Find the lines of the listing that contain the string "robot", and return them.

» **Data for processing**
--

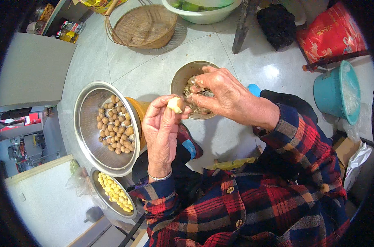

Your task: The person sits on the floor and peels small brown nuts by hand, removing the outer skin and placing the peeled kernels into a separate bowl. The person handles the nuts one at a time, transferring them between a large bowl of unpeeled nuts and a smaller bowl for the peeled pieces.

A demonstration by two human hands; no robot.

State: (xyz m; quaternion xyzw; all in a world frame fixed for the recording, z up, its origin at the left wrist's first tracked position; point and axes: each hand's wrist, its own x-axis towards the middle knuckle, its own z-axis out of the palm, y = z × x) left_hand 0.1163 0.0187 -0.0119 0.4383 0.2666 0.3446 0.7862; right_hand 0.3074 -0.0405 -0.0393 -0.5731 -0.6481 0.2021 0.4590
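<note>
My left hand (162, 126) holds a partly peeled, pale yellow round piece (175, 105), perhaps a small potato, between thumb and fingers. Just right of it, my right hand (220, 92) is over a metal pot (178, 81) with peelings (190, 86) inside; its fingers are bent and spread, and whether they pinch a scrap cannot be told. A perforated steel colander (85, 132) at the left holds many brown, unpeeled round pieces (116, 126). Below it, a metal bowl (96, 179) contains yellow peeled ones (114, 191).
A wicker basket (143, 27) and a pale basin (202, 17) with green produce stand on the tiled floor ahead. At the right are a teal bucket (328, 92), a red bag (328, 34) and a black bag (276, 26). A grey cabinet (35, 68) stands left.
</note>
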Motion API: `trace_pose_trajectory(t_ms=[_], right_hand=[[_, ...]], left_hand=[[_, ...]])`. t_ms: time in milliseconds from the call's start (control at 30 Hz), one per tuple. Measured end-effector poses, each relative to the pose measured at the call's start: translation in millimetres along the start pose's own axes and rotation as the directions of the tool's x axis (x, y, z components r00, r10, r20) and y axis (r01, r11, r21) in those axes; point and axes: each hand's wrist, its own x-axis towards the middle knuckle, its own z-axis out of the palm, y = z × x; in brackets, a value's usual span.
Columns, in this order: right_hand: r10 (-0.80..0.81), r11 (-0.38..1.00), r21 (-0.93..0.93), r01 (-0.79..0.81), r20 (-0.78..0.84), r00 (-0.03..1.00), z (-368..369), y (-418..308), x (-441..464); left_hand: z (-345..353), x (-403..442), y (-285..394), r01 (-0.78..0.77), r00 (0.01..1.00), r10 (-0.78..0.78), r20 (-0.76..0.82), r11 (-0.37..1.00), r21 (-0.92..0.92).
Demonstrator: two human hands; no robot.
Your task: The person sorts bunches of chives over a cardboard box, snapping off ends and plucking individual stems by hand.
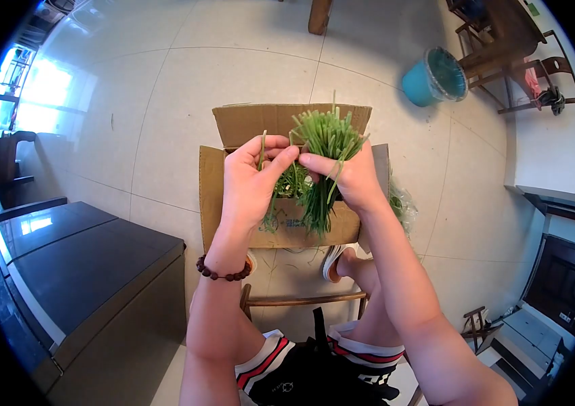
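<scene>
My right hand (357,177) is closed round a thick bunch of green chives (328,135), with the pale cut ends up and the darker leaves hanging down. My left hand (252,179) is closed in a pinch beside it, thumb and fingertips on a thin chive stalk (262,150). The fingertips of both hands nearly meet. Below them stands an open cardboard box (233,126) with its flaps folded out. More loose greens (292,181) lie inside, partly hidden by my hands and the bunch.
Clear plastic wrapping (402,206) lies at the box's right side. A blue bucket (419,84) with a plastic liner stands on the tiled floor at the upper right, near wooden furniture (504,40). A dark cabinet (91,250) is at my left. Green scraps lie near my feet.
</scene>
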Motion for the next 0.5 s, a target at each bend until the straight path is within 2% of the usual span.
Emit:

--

» **Result below**
A demonstration by two human hands; no robot.
Demonstrator: two human hands; no robot.

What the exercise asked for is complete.